§ **YOUR ASSIGNMENT**
Only a number is wanted here. Tally the lines of the data that contain "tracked".

§ **INFORMATION SUPPLIED**
▬▬▬▬▬▬▬▬▬▬
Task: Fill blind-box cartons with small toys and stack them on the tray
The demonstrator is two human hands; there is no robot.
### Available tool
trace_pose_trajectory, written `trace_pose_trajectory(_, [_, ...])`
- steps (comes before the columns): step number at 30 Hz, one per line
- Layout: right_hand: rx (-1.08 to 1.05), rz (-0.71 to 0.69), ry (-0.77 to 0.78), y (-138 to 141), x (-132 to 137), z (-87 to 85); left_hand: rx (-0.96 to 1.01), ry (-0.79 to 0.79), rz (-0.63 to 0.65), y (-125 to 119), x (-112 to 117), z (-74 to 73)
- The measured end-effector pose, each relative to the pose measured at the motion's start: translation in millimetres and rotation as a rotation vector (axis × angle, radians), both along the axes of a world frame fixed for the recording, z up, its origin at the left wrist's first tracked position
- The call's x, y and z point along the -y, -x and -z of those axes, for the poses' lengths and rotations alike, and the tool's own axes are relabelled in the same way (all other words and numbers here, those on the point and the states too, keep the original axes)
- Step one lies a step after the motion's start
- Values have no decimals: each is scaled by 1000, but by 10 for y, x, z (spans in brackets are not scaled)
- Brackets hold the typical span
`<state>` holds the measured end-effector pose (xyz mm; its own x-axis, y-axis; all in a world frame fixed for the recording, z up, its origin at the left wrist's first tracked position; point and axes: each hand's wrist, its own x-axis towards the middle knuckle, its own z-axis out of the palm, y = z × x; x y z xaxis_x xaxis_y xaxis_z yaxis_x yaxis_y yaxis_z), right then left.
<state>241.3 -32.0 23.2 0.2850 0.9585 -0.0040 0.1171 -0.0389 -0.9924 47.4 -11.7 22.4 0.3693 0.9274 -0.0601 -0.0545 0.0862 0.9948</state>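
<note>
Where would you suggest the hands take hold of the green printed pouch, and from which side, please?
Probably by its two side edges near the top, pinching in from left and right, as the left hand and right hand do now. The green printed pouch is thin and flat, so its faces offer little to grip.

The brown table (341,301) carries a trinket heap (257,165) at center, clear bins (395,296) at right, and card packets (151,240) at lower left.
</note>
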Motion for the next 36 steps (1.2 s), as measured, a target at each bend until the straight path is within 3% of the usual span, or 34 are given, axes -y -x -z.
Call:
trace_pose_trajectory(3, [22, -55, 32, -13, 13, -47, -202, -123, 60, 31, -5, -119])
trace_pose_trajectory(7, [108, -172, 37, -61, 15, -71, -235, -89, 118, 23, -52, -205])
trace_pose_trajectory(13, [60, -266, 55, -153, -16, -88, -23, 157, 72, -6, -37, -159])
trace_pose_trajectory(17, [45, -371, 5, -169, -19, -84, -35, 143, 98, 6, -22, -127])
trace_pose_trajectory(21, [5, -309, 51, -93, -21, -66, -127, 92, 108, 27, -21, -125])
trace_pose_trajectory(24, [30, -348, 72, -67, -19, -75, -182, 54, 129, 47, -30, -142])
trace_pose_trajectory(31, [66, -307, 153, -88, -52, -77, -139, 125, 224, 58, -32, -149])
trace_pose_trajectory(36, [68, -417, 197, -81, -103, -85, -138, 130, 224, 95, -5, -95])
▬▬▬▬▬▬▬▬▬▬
§ **SOLUTION FOR THIS PROBLEM**
2